■ **About this exercise**: Using the data beneath, show every line that includes the word "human".

■ **Given data**:
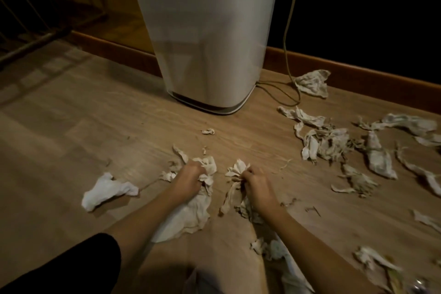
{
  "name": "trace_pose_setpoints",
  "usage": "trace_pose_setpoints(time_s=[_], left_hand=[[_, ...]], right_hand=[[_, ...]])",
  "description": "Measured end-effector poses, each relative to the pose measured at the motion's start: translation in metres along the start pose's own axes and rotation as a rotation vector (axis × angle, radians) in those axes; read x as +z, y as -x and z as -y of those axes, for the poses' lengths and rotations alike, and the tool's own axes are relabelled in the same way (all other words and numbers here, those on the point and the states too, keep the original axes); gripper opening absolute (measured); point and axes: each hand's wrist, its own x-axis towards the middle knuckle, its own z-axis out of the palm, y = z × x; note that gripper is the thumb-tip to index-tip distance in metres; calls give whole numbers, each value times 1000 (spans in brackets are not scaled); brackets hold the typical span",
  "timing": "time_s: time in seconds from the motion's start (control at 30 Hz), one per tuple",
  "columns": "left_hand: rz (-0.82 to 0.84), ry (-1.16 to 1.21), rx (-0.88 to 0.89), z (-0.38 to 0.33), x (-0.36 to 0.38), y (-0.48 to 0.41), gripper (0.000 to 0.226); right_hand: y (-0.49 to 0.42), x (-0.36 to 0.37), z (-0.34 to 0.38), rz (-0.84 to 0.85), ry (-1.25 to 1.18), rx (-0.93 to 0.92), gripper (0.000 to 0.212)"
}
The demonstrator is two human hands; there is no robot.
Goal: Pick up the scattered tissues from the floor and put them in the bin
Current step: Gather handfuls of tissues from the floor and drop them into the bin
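Dim wood-look floor (pixel 71 126) runs to a brown skirting board (pixel 358 71), where a tall white bin (pixel 207 31) stands with a cable (pixel 290 31) trailing beside it. Seen from the head camera, the left hand (pixel 188 178) is closed around a bunch of crumpled tissues (pixel 207 169) in mid-floor, and the right hand (pixel 256 182) is clenched on another wad (pixel 236 169) just beside it. More scattered tissues (pixel 329 143) lie toward the floor's right edge, and one white tissue (pixel 105 190) lies left of the hands.
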Motion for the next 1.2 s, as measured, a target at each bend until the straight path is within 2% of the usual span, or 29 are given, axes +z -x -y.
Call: trace_pose_setpoints(time_s=[0.07,0.17,0.23,0.3,0.33,0.4,0.43,0.5,0.53,0.57,0.6,0.7,0.77,0.87,0.97,1.07,1.13,1.2], left_hand=[[-50,31,9,1,-15,0,18],[-275,158,-133,9,-49,5,19],[-423,180,-207,12,-67,15,20],[-472,190,-247,7,-73,29,20],[-449,196,-247,2,-69,38,18],[-362,157,-137,-6,-46,56,17],[-268,129,-114,-10,-32,66,25],[0,109,-200,-12,-8,85,59],[99,88,-232,-12,0,93,72],[132,57,-220,-10,7,98,76],[104,28,-183,-11,9,102,71],[-7,7,-124,-4,11,102,35],[-20,39,-117,0,5,99,27],[-157,157,-100,1,-15,102,21],[-392,261,-335,31,-40,103,20],[-557,183,-543,73,-60,103,21],[-612,167,-648,86,-68,107,21],[-557,187,-774,99,-65,113,32]], right_hand=[[-12,-5,7,-30,-36,60,14],[-51,-19,28,-52,-117,133,19],[-85,-29,47,-123,-145,136,20],[-120,-32,64,-177,-122,95,20],[-135,-30,72,-187,-97,59,19],[-159,-18,79,-112,18,-5,21],[-165,-10,80,-22,98,-23,24],[-166,12,77,205,221,-27,34],[-160,22,74,266,256,-28,39],[-151,30,72,258,272,-42,42],[-139,37,71,192,267,-69,41],[-99,52,70,-36,137,-172,28],[-74,60,67,-89,65,-208,24],[-60,59,64,-64,-8,-183,15],[-73,42,71,-48,-85,-146,17],[-86,25,92,-103,-149,-103,22],[-90,22,114,-91,-183,-137,26],[-91,33,136,7,-186,-199,30]])
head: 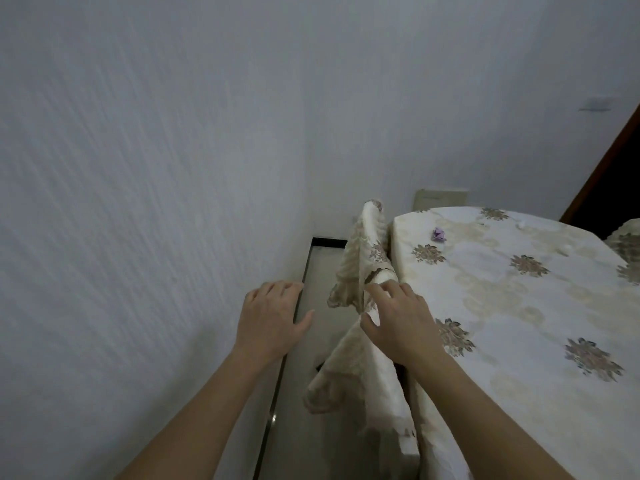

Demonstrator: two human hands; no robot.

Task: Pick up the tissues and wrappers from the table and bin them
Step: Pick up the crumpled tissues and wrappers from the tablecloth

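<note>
A small crumpled purple wrapper (438, 234) lies on the far left part of the table (519, 306), which wears a cream cloth with brown flowers. A small white scrap, maybe a tissue (522, 224), sits near the table's far edge. My left hand (272, 318) hovers open over the gap between wall and table, holding nothing. My right hand (398, 322) is at the table's left edge, fingers spread, with nothing in it. No bin is in view.
A chair draped in matching lace cloth (362, 271) stands against the table's left side, in the narrow floor strip (304, 393) beside the white wall. A second covered chair back (625, 240) shows at the far right. A dark doorway (609, 188) is behind it.
</note>
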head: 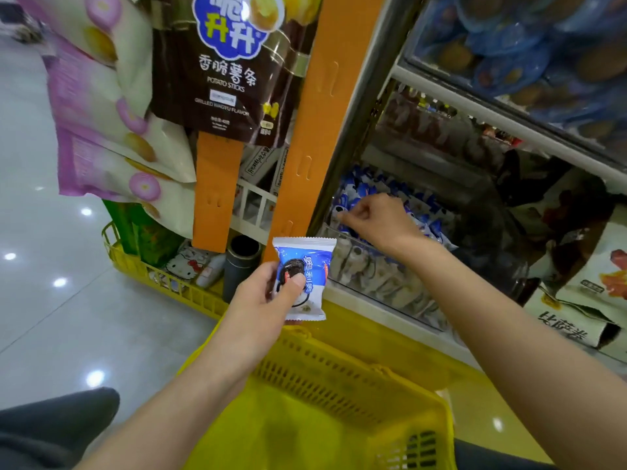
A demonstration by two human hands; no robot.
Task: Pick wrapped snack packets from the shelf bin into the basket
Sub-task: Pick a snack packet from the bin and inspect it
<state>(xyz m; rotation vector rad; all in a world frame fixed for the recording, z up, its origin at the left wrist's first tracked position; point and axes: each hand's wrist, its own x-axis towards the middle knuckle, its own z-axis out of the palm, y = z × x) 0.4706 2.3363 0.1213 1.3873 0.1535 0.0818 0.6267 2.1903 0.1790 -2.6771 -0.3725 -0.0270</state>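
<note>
My left hand (261,293) holds a blue and white snack packet (305,266) upright, above the far rim of the yellow basket (339,378). My right hand (376,218) reaches into the clear shelf bin (383,283), which is full of several similar blue and white packets (359,191). Its fingers are curled and pinch the top of one packet (337,212) at the bin's left end. The basket's inside shows no packets where visible.
An orange upright strip (312,123) stands just left of the bin. A brown potato-sticks bag (224,66) and pink-white bags (112,106) hang at the left. A second yellow basket (163,276) of goods sits on the floor. Bagged snacks (583,266) fill the shelf at right.
</note>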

■ **Worked solution**:
The demonstrator is two human hands; there is no robot.
Demonstrator: two human hands; no robot.
A demonstration by two human hands; no robot.

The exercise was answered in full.